Desde la sala

Harta de revisionismos moralizantes

Myriam Z. Albéniz

Myriam Z. Albéniz

Literatura, cine, pintura, música. Así, todas y cada una de las artes. Ninguna escapa a esta repentina ola de revisionismo moralizante, aunque el hecho cierto es que el debate de adulterar las manifestaciones artísticas con un barniz de corrección política resulta tristemente arcaico y resurge cuando menos se le espera. La última víctima propiciatoria del buenismo mundial imperante la encarna el imaginativo escritor Roald Dahl, cuyos cambios en sus relatos originales llevados a cabo por los editores y gestores de su legado están levantando ampollas a nivel planetario.
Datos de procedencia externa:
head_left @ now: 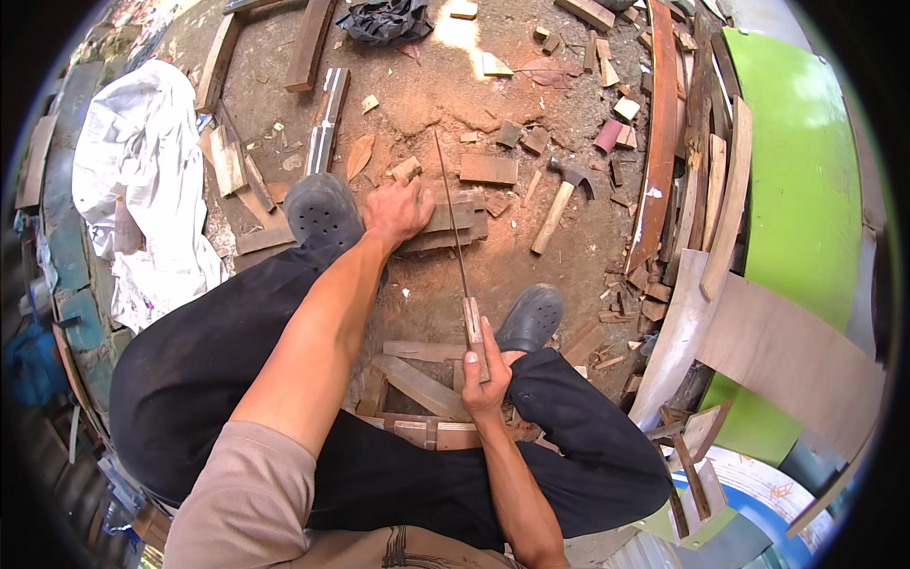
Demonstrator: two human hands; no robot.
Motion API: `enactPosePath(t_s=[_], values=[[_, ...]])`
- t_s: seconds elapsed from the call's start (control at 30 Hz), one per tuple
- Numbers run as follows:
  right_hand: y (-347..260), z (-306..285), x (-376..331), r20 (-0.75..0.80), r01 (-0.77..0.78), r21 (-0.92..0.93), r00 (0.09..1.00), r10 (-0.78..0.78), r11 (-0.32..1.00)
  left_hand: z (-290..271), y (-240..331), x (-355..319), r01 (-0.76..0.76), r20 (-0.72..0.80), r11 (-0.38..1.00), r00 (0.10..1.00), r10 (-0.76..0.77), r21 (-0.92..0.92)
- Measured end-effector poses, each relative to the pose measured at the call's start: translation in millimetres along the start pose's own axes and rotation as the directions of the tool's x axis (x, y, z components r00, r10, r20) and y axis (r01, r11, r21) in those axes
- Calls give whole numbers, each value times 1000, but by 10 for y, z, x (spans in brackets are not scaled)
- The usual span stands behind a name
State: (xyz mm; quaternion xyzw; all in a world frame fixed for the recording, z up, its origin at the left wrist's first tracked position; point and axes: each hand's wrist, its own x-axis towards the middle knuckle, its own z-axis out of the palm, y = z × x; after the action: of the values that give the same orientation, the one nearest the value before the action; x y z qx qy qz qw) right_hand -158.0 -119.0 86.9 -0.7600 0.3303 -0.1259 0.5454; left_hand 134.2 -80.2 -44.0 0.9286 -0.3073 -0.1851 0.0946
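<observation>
In the head view, the hands are held apart. A handsaw (456, 237) is gripped at its wooden handle (473, 318) by the right hand (485, 372), its narrow blade pointing away from the body. Stacked wooden boards (471, 229) lie on the ground between the feet, crossed in the view by the blade. The left hand (399, 207) is pressed down at the boards' left end; whether anything is clamped in it cannot be told, its fingertips being poorly seen. A claw hammer (559, 207) lies to the right, near scattered offcuts.
</observation>
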Motion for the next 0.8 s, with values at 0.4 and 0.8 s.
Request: enactPosePath(t_s=[0.4,0.8], values=[[-170,87,293,122,-240,20,964,236,970,-231,65,295,103,200,993,976,-91,-51],[-368,306,885,51,-367,65,930,365,928,-166,-7,465,111,196,992,976,-98,-56]])
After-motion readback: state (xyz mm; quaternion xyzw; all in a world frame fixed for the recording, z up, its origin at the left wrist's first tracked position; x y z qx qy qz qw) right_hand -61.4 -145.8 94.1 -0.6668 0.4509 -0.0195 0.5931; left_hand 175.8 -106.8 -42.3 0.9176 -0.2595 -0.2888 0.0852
Con el argumento de lograr un mensaje más inclusivo, las modificaciones de sus textos se cuentan por centenares, desde Matilda a Charlie y la fábrica de chocolate pasando por Las brujas, y la mayor parte se centran en temas como la violencia, la salud mental, el peso, la raza o el género. Obviamente, los promotores de esta atroz iniciativa han prescindido de la opinión del propio Dahl, más que nada porque lleva treinta y tres años bajo tierra. Es por ello que los juristas dudan (dudamos) de la legalidad de una operación que, si tuviera lugar en España, no prosperaría en virtud del derecho a la integridad de las obras que reconoce la Ley de Propiedad Intelectual.
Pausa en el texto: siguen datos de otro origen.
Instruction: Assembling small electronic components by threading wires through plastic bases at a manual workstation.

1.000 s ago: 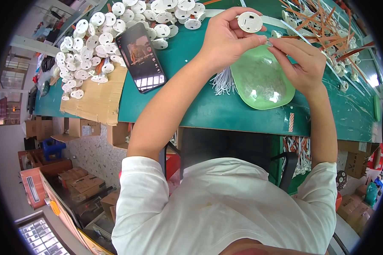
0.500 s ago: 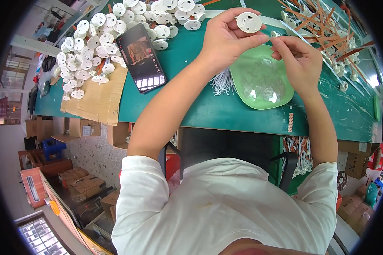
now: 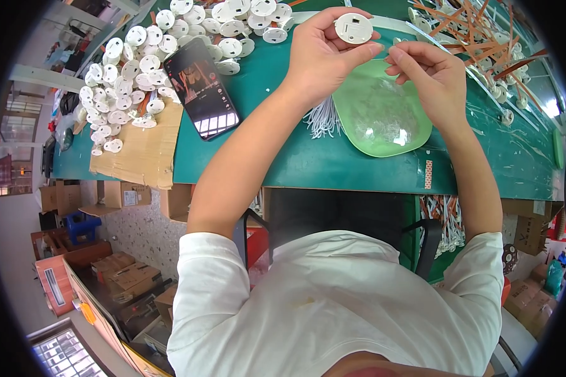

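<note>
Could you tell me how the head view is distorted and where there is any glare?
Head view: fisheye, with a black rim and the green table's front edge bowed; glare whitens the far right of the table; the white round part in the left hand stays sharp.

A round white disc of smooth matt plastic [image 3: 353, 28] is held between the fingers [image 3: 333, 19]. Just below them a glossy pale-green plastic dish [image 3: 383, 119] is seen on the smooth green counter [image 3: 333, 163].
</note>
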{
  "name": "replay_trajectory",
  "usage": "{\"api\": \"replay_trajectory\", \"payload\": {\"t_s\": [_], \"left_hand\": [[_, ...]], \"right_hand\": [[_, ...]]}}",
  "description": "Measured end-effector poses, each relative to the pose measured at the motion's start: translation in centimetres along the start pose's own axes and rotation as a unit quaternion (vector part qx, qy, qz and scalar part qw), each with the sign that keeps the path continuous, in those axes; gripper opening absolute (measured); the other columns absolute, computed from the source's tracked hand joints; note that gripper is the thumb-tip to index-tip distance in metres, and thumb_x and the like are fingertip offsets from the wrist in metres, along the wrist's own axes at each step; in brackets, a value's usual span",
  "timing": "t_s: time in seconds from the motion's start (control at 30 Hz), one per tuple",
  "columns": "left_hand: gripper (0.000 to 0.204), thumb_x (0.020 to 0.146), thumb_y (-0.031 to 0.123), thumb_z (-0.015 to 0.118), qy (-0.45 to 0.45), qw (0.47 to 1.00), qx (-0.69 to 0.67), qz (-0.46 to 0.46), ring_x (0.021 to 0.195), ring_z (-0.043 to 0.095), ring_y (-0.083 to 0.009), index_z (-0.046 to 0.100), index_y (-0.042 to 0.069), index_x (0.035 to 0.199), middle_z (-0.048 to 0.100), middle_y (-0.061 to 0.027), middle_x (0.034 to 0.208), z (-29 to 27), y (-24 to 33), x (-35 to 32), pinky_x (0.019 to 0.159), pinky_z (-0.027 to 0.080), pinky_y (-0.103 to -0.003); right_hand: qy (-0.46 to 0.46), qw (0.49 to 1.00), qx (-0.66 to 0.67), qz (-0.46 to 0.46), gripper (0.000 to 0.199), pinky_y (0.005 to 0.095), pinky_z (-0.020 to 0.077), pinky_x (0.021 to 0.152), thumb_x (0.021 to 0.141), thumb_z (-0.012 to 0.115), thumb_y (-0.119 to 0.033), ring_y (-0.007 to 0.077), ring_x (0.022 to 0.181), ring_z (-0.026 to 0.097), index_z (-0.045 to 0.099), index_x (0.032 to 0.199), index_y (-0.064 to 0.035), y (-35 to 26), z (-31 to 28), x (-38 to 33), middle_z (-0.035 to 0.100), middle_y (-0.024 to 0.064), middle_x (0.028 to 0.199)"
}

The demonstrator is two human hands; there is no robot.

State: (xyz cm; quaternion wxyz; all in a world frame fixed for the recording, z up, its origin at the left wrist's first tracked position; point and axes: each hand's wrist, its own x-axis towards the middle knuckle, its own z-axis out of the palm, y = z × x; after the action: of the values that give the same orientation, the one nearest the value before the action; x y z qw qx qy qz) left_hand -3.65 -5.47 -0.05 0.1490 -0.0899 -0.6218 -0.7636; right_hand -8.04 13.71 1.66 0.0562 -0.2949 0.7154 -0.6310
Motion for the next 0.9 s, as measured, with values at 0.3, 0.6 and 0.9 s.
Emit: {"api": "replay_trajectory", "payload": {"t_s": [0.3,0.6,0.9], "left_hand": [[0.043,0.083,-0.009,0.073,0.001,1.0,-0.001,-0.002,0.101,0.066,-0.0139,0.058,-0.001,0.123,0.068,-0.008,0.108,0.0,0.2,-0.2,0.091,0.054,-0.028],[0.041,0.082,-0.007,0.074,-0.019,0.998,-0.033,0.051,0.097,0.069,-0.0153,0.06,-0.001,0.121,0.07,-0.0095,0.104,-0.4,-1.4,0.2,0.086,0.057,-0.029],[0.036,0.085,-0.004,0.073,-0.027,0.999,0.029,0.032,0.099,0.07,-0.0178,0.063,0.0,0.12,0.07,-0.0114,0.11,-0.1,0.1,-0.2,0.087,0.059,-0.03]], "right_hand": [[0.029,0.999,0.01,-0.037,0.018,0.0249,0.057,0.069,0.093,0.07,-0.013,0.0127,0.079,0.072,0.073,0.103,0.0021,0.2,0.8,-0.4,0.074,0.0071,0.089],[0.03,0.999,-0.039,-0.016,0.018,0.0226,0.052,0.065,0.093,0.07,-0.008,0.0122,0.082,0.071,0.072,0.107,0.0028,0.2,0.7,-0.5,0.073,0.0067,0.094],[0.038,0.998,-0.028,-0.036,0.016,0.0227,0.0507,0.064,0.092,0.071,-0.007,0.0113,0.076,0.069,0.072,0.105,0.003,0.3,0.4,-0.4,0.073,0.0067,0.09]]}}
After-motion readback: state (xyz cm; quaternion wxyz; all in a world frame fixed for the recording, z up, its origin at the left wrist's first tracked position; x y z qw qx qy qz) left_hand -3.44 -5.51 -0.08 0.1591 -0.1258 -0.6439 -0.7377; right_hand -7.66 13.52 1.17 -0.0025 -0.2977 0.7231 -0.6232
Pero si cambiamos la tinta y la pluma por el pincel y el cincel, podemos situar desde hace aproximadamente una década al controvertido pintor y escultor Pablo Picasso en la diana de estos Torquemadas de última generación. Su trayectoria personal siempre estuvo rodeada de escándalos y excesos y, si bien se considera al genio andaluz el artista más destacado del siglo XX, se ha visto perseguido siempre por las acusaciones de misoginia, infidelidad, abusos y hasta maltrato a sus sucesivas mujeres, a quienes primero ensalzaba para derribar después sin ningún miramiento. Como cabía esperar, los sobrevenidos revisionistas consideran que su producción tampoco tiene encaje ético en nuestros tiempos modernos (cruzo dedos para que jamás se paseen por el Museo del Prado poniendo parches a los cuadros), así que no me parece descartable que entren antorcha en mano a cualquiera de sus exposiciones para hacer justicia a su manera.
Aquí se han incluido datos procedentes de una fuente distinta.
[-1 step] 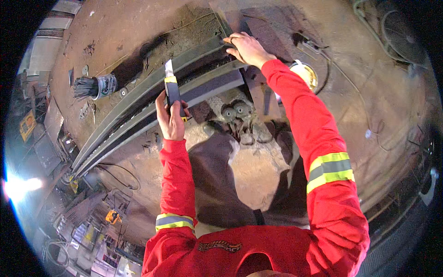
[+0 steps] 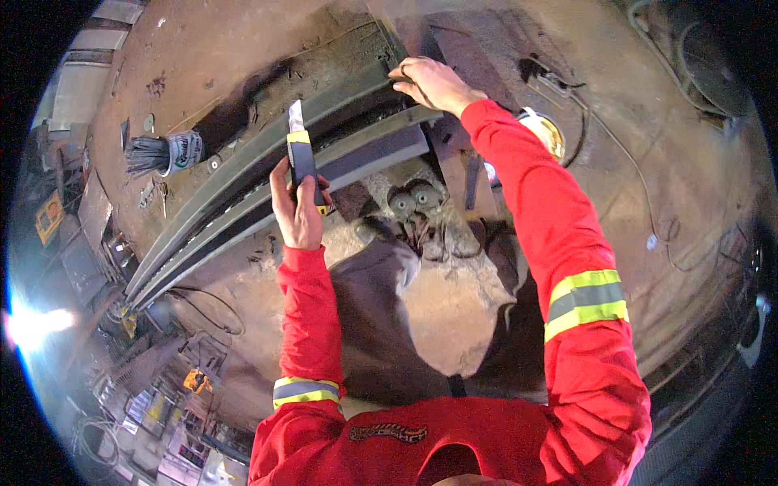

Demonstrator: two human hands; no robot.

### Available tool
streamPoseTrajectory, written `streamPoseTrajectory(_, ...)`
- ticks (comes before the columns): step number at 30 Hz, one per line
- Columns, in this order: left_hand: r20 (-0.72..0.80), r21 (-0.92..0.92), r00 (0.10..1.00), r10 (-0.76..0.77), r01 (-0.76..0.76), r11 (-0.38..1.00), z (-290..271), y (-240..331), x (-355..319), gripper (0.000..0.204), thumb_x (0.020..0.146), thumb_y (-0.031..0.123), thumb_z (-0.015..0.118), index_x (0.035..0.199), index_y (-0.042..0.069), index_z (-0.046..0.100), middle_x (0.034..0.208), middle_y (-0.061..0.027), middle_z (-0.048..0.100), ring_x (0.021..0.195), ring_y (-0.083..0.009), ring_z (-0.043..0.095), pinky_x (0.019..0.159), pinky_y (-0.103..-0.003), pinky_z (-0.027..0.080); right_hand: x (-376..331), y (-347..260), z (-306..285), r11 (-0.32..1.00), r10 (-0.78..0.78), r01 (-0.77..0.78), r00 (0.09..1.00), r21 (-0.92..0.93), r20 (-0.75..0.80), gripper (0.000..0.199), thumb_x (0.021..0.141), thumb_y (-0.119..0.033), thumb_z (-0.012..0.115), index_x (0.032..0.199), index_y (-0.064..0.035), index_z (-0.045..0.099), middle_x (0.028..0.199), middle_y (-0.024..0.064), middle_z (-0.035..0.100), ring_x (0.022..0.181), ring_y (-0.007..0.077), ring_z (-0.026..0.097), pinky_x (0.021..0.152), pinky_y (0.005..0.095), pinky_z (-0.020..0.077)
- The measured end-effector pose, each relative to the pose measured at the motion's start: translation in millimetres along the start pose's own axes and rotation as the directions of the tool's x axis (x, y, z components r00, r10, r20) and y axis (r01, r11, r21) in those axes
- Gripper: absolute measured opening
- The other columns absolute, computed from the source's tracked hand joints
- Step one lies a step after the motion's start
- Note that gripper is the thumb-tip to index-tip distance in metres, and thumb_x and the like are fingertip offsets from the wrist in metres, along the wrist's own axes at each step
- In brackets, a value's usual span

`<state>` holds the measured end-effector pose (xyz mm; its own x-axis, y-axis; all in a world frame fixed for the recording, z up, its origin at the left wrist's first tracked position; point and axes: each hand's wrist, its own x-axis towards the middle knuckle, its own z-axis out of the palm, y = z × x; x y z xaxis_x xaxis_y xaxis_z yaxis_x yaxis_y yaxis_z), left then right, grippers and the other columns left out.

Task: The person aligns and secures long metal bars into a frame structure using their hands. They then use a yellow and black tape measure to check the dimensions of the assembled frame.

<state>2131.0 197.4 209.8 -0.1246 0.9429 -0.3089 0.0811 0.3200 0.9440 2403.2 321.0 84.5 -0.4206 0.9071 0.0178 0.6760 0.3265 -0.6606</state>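
My left hand (image 2: 298, 206) is closed around a black-and-yellow utility knife (image 2: 301, 158), its broad silver blade pointing away from me. The knife is above a long pair of curved dark steel beams (image 2: 267, 170), which run from the far right down to the left. At their far right end, my right hand (image 2: 433, 85) has its thumb and bent fingers on the edge of the farther beam. Whether something small also sits between those fingertips is hidden.
A white bucket of thin rods (image 2: 185, 151) lies on its side at left. Another bucket (image 2: 545, 134) stands beyond my right forearm. A cable (image 2: 620, 150) trails across the floor at right. Round metal discs (image 2: 423, 194) lie near my feet. Bright light glares at far left.
My right hand and forearm have shifted very slightly to the right. The left hand keeps its hold on the knife, almost in the same place.
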Motion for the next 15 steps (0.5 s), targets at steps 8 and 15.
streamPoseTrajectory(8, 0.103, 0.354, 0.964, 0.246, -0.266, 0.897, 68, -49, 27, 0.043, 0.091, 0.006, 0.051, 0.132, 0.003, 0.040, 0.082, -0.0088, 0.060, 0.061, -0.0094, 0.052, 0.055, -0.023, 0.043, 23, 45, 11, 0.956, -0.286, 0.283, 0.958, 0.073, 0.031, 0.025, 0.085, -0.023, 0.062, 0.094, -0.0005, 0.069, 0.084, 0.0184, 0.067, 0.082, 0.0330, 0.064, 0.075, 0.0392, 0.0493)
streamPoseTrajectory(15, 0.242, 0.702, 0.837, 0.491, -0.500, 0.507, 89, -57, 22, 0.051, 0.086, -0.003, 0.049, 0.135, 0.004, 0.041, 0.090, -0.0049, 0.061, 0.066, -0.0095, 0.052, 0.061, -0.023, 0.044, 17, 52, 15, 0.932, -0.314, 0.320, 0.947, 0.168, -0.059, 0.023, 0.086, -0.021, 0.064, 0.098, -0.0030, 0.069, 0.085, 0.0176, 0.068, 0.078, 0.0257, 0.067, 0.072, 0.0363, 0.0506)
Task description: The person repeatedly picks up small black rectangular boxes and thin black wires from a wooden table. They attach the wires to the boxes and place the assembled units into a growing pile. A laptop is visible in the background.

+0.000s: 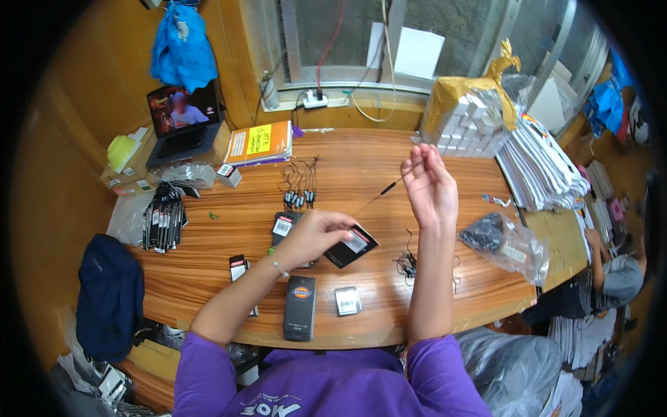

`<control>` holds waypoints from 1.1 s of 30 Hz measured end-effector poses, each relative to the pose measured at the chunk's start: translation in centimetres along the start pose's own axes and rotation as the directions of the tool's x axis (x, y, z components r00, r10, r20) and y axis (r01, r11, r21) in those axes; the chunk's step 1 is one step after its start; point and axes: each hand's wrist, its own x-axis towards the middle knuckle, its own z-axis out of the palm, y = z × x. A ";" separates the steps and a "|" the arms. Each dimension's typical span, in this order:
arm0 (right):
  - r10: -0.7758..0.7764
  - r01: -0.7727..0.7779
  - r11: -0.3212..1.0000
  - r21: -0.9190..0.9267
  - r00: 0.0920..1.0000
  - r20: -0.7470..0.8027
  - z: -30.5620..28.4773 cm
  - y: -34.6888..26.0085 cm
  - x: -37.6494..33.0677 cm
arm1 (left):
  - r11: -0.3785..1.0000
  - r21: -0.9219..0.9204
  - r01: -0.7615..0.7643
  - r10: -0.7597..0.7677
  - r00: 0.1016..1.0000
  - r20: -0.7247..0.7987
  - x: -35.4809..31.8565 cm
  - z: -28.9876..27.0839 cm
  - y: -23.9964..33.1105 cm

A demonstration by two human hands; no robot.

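My left hand (321, 235) pinches a black hang tag (366, 250) with a white barcode sticker on it, above the middle of the wooden table. From the tag a thin black string (388, 188) with a small plastic piece runs up to my raised right hand (431, 184), whose curled fingertips hold its far end. Partly hidden behind my left hand lies a stack of black tags (283, 226). Closer to me are a tall dark stack of tags (299, 313) and a small pile of white stickers (347, 301). Loose black strings (406, 264) lie beside my right forearm.
More strings (299, 199) lie at the table's middle, and bundled tags (165, 222) at left. A laptop (182, 125) and folders (260, 142) stand at the back left. White boxes (467, 128), papers (538, 167) and a plastic bag (504, 244) occupy the right; another person (618, 274) is beyond.
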 end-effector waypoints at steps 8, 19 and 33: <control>-0.105 0.206 0.864 -0.460 0.966 0.235 1.0 1.8 0.8 | 0.985 -0.152 -0.087 0.018 0.912 -0.410 -0.8 -4.7 0.0; 0.108 -0.101 0.994 -0.044 0.969 0.222 0.0 1.2 2.0 | 0.978 -0.172 -0.116 0.013 0.864 -0.504 -0.6 -3.6 1.0; 0.176 -0.185 0.983 0.008 0.945 0.276 -0.3 1.5 2.3 | 0.970 -0.215 -0.110 0.016 0.918 -0.397 -1.0 -2.0 2.0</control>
Confieso que mi alarma por excelencia saltó en el pandémico 2020, coincidiendo con la decisión de la plataforma HBO de retirar de su programación la mítica película Lo que el viento se llevó (les recuerdo en este punto mi cinefilia empedernida), con la excusa de que ofrece una visión idealizada de la esclavitud. Fue en aquel preciso momento cuando calibré hasta qué punto constituye un error (además de un peligro) contemplar una cinta de ayer con ojos de hoy. Por no hablar de la alternativa de facilitarnos previamente a los espectadores una serie de rótulos explicativos, menospreciando de ese modo nuestra capacidad de razonar, poniendo en duda nuestro criterio particular y, sobre todo, faltando al respeto a sus autores, criando malvas mucho antes que Dahl, dicho sea de paso. ¿Me pueden explicar, por favor, cómo aprender de los errores del pasado si se les arrebata el contexto en el que sucedieron? Juzgar bajo el prisma actual las expresiones creadas hace años, décadas o siglos no sólo carece de sentido sino que resulta injusto y hasta ilegal, ya que reflejan épocas concretas y las personas que las firman no tienen por qué estar dotadas para predecir el futuro ni menos aún para acomodarse a él. De hecho, la presencia de protagonistas inmorales, criminales y crueles no debe soslayarse ni modificarse, ya que gracias a su existencia disponemos de ejemplos patentes de lo que nunca ser. No obstante, mucho me temo que esta controversia, lejos de zanjarse, nos deparará nuevos episodios todavía más incomprensibles. Basta traer a colación algunos comentarios muy recientes sobre las letras de varios éxitos musicales ochenteros interpretados por grupos tan emblemáticos como Los Ronaldos. Quién me iba a decir a mí, fiel asistente a sus conciertos, que tampoco ellos iban a salvarse de esta quema.